United States Environmental Protection Agency
Region VI
POLLUTION REPORT



Date:
Wednesday, May 22, 2002
From:
Greg Fife


Subject: 

Webster-Gulf Nuclear
202 W. Medical Center Blvd, Webster, TX
Latitude: 29.5378530
Longitude: -95.1185780


POLREP No.:
4
Site #:
06MD
Reporting Period:
D.O. #:
Start Date:
10/18/2001
Response Authority:
CERCLA
Mob Date:
10/18/2001
Response Type:
Emergency
Demob Date:
 
NPL Status:
Non NPL
Completion Date:
 
Incident Category:
Removal Action
CERCLIS ID #:
TX0000
Contract #
RCRIS ID #:
 

Site Description

The Site is an abandoned radioactive material laboratory located in a medical complex in the City of Webster.  Over 260 sealed sources have been recovered to date.  There are dozens of glove-boxes and hotcells in the 43 rooms and laboratories of the facility.  Hundreds of other instruments, tools, and other items contaminated in the 5 conjoined buildings making up the Site.  

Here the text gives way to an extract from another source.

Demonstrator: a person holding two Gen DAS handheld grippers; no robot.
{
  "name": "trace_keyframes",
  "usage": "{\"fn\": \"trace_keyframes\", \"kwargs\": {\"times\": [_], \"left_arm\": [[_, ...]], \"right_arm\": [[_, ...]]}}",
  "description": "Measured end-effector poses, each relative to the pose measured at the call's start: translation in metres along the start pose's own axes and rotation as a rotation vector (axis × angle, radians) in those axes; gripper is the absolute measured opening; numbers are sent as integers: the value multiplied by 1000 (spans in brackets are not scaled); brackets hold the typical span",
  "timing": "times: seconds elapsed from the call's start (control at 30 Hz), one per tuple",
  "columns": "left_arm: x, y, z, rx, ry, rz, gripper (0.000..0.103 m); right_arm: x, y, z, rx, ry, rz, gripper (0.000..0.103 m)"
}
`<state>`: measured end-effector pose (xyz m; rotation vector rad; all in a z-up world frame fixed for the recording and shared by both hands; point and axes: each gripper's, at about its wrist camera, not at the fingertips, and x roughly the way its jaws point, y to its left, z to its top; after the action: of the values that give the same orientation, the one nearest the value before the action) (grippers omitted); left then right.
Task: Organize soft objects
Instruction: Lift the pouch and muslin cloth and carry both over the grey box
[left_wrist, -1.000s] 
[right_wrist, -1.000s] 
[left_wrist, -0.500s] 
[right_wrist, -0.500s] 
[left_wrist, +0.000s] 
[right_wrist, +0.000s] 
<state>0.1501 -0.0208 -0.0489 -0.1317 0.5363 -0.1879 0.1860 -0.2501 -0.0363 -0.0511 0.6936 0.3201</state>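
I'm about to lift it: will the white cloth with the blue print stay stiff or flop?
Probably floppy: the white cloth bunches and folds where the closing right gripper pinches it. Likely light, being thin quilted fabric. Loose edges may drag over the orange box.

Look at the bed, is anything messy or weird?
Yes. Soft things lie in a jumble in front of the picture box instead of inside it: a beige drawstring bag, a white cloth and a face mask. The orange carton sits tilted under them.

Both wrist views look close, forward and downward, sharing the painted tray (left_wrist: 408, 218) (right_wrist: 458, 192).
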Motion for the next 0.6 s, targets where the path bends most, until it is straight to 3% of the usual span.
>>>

Floors within the facility are highly contaminated
and instruments read over 200,000,000 disintergrations per minute at the surface.

Gamma radiation emitted from the site is high enough to register inside the adjacent medical clinic.


Current Activities

Crews are removing debris from the building, recovering the sealed sources from the boxes, vaults, and cabinetry.  The contaminated items are being separated and packaged accordingly.

Radioactive waste is being shipped for disposal.  Other radioactive waste streams are being finalized with the disposal companies.

Perimeter air monitoring and sampling are being conducted to insure that no migration of contamination is occurring.  The results indicated that the engineering controls to reduce the migration are very effective.


Planned Removal Actions

Proposals are being sought from companies to decontaminate and reduce the waste volume of the GTCC waste.

The clearing of the contents of the buildings will continue and proceed to the demolition of the buildings.  Some minor excavation of soils is expected.


Key Issues

Contamination of the some of the boxes, air filters, duct work, and other items are contaminated beyond what can be disposed of at any commercial site.  The "greater than class C" (GTCC) waste, as defined by 10 CFR Part 61.55, must be disposed of at a non-near-surface facility and no such commercial facility yet exists.